TASK TO COMPLETE: For the entries that follow, restate word for word the line containing "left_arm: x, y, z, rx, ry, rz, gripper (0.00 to", the line containing "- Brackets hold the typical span", and every line that lies between them.

Records drawn from a dataset:
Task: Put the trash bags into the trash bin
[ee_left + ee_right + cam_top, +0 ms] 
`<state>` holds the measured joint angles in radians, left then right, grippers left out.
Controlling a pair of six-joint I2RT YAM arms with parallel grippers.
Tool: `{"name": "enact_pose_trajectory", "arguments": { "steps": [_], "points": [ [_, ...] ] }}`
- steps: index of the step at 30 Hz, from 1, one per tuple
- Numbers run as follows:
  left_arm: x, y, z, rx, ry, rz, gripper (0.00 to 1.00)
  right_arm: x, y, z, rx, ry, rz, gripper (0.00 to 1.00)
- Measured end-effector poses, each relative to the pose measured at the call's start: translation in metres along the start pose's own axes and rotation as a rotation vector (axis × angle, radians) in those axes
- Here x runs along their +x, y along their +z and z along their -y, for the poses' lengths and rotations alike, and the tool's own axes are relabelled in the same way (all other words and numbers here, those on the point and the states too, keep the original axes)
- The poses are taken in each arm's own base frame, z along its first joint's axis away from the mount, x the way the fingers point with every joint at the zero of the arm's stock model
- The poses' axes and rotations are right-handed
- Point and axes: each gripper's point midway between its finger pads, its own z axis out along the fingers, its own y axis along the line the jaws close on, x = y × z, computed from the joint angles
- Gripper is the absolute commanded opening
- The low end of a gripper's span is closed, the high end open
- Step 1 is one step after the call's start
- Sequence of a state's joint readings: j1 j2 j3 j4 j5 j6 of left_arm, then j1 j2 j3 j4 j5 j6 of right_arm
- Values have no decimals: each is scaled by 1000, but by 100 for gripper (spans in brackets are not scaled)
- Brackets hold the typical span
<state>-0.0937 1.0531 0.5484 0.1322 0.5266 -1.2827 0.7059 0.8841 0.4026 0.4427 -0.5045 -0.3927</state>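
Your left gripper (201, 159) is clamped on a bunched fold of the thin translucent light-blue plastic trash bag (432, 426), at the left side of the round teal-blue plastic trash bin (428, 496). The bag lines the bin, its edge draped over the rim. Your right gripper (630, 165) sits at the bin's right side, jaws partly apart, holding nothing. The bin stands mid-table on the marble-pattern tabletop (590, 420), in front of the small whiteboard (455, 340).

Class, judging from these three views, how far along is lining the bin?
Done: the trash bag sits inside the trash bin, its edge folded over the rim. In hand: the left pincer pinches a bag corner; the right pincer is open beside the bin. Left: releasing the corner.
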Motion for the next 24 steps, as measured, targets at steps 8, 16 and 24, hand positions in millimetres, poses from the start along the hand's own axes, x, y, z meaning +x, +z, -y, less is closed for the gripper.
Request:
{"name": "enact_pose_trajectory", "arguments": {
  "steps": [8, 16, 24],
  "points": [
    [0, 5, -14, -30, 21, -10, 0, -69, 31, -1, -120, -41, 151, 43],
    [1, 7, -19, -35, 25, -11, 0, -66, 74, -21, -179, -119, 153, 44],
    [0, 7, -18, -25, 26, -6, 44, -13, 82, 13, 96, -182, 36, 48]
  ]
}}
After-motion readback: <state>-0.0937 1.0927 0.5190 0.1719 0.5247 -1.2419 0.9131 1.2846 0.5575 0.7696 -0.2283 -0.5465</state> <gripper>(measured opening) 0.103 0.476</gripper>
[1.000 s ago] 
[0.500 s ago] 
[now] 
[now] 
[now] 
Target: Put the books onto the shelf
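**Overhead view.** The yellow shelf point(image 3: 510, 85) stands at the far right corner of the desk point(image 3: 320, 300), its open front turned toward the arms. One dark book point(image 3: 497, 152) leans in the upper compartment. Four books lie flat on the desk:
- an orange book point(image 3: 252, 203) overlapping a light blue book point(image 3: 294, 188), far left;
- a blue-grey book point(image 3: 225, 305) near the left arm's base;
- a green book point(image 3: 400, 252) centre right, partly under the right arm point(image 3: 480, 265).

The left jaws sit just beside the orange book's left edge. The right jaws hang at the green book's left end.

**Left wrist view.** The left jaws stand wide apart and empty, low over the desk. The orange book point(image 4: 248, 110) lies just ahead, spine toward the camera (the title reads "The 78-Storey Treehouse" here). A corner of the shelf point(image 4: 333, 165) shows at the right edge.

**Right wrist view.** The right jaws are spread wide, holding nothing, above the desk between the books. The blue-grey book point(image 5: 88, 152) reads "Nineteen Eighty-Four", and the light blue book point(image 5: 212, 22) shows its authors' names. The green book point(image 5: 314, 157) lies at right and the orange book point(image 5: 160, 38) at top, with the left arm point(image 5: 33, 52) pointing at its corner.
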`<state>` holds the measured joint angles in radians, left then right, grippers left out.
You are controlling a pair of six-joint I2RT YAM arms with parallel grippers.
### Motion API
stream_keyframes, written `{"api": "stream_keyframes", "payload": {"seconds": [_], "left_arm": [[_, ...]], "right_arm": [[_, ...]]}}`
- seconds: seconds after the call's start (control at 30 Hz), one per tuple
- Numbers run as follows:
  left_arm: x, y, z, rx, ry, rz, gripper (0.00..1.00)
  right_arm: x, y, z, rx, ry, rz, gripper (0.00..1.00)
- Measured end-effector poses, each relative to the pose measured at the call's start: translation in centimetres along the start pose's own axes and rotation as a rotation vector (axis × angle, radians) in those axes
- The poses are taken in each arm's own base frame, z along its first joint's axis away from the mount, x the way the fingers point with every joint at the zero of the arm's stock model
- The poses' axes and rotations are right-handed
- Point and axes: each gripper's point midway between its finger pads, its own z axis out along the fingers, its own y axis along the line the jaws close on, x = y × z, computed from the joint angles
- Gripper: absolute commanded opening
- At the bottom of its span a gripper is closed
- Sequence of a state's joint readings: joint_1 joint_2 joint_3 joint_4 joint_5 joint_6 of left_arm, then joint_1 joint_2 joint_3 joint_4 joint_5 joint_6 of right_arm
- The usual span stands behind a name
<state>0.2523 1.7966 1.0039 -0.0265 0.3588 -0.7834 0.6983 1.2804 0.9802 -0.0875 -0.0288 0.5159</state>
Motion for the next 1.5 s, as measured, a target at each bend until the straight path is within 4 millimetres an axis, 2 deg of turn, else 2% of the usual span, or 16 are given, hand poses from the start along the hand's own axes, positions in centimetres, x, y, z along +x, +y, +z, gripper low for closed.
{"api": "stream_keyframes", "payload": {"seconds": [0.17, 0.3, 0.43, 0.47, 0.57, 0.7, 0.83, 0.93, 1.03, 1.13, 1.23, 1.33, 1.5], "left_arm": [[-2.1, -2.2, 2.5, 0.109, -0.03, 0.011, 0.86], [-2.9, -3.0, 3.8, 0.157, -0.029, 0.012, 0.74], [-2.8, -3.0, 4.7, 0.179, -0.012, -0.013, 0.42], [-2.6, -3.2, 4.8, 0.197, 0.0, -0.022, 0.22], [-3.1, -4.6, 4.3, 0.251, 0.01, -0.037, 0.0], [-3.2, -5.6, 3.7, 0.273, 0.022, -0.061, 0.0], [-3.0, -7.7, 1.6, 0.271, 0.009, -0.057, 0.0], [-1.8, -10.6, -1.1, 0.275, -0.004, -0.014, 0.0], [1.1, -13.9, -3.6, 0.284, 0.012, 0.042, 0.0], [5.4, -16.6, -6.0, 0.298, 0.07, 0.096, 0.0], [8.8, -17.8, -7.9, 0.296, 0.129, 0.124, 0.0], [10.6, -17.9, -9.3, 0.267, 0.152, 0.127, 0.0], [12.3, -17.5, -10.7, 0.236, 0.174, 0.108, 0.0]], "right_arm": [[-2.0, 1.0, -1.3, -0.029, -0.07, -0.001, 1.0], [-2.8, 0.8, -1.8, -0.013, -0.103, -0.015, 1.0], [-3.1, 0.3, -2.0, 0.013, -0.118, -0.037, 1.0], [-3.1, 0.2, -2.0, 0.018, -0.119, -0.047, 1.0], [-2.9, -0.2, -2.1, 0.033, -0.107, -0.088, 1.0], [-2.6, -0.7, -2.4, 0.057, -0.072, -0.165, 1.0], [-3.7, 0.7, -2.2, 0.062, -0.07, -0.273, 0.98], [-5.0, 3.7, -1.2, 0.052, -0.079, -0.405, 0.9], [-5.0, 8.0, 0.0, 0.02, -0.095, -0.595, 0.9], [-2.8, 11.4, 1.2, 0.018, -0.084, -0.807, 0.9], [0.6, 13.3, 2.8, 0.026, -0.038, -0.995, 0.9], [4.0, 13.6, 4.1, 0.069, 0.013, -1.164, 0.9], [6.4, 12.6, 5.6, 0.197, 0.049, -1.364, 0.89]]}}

SOLUTION FOR THIS EXERCISE:
  left_arm: x, y, z, rx, ry, rz, gripper (0.00 to 1.00)
  right_arm: x, y, z, rx, ry, rz, gripper (0.00 to 1.00)
- Measured end-effector poses, each relative to the pose measured at the call's start: translation in metres along the start pose's own axes and rotation as a rotation vector (axis × angle, radians) in those axes
- Here x runs along their +x, y along their +z and z along their -y, for the poses' lengths and rotations alike, and the tool's own axes are relabelled in the same way (all other words and numbers here, those on the point and the states too, keep the original axes)
- The poses are taken in each arm's own base frame, z along its first joint's axis away from the mount, x the way the fingers point with every joint at the zero of the arm's stock model
- The poses' axes and rotations are right-handed
- Point and axes: each gripper's point midway between its finger pads, its own z axis out along the fingers, its own y axis along the line the jaws close on, x = y × z, computed from the joint angles
- Gripper is the absolute commanded opening
- The low end of a gripper's span is closed, the high end open
- Step 1 is one step after the call's start
- Sequence of a state's joint readings: j1 j2 j3 j4 j5 j6 of left_arm, then j1 j2 j3 j4 j5 j6 of right_arm
- Values have no decimals: each is scaled by 1000, but by 100 for gripper (spans in brackets are not scaled)
- Brackets hold the typical span

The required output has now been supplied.